For given input parameters, proper optimum parameters for minimizing the roughness have been found. Theoretically, the proposed model can be used for achieving smoothness with laser systems used for ablation processes at relatively low cost.

This model may improve the quality of results and could be directly applied for improving postoperative surface quality. Designing multifocal corneal models to correct presbyopia by laser ablation. Two multifocal corneal models and an aspheric model designed dgd correct presbyopia by corneal photoablation were evaluated. The design of each model was optimized to achieve the best visual quality possible for both near and distance vision.

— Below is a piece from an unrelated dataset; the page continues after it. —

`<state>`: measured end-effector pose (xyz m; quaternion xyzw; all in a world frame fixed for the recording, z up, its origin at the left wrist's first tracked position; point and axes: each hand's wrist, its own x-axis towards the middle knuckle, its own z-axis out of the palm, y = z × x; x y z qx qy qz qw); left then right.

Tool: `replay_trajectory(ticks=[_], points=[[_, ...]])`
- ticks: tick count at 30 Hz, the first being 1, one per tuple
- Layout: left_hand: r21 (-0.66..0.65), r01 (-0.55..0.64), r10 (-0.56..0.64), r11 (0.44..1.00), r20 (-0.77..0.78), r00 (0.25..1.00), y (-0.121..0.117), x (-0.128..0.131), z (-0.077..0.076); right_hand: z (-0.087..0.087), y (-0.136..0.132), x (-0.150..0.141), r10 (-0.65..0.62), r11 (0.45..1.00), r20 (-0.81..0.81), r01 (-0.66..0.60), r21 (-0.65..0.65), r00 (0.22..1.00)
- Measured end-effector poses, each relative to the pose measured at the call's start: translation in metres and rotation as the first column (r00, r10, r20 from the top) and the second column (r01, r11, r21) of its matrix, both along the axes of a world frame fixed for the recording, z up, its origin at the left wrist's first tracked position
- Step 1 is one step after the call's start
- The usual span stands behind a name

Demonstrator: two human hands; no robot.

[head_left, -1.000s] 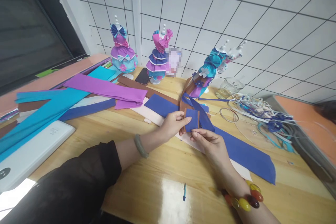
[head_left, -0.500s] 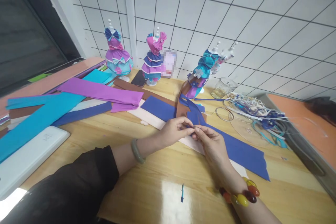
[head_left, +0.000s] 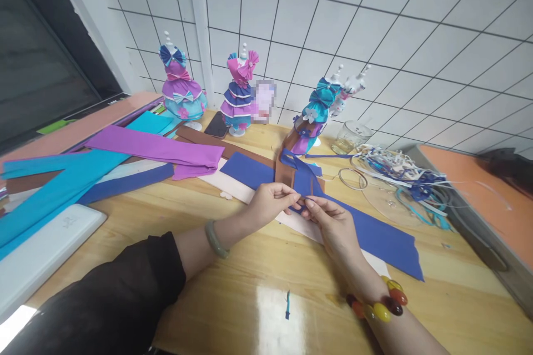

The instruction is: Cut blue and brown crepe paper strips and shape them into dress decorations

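Over the middle of the table my left hand and my right hand face each other, fingertips almost touching. Both are closed in a pinch. Whatever lies between the fingertips is too small and hidden to name. Beneath and behind them stretches a dark blue fabric strip on top of a pale pink strip. A brown strip and a thin blue ribbon curl up just beyond my fingers. Near the front of the table lies a small teal scrap.
Miniature dress forms in colourful fabric stand along the tiled wall, with a phone and a glass jar. Purple and turquoise strips lie left, beside a white device. Tangled ribbon offcuts are piled right.
My fingertips have drawn slightly apart, leaving a small gap between the two hands. The whole view has shifted a little, so the surroundings sit slightly further left.
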<state>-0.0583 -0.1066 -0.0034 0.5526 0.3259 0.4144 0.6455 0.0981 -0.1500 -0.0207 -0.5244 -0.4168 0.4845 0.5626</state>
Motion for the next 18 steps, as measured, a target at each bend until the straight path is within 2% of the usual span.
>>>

In addition, we evaluated the effect of myosis and pupil decentration on visual quality. The corrected model with the central zone for near vision provides better results since it requires less ablated corneal surface area, permits higher addition values, presents stabler visual quality with pupil-size variations and lower high-order aberrations.

Airborne Laser Systems Testing and Analysis essals et analyse des systemes laser embarques. To briefly summarise the fundamental concepts involved A method for corrections of measurements of points of interests measured by beams of radiation propagating through stratified media including performance of ray-tracing of at least one ray lunched from a metrology instrument in a direction of an apparent point of interest, calculation a path length of the ray through stratified medium, and determination of coordinates of true position of the point interest using the at least one path length and the direction of propagation of the ray.

Generalized Alvarez lens for correction of laser aberrations. The original design emphasized in the patent consists of a pair of adjacent optical elements that provide a variable focus.

A lens system with a variable effective focal length is nothing new. Such systems are widely used in cameras, for example.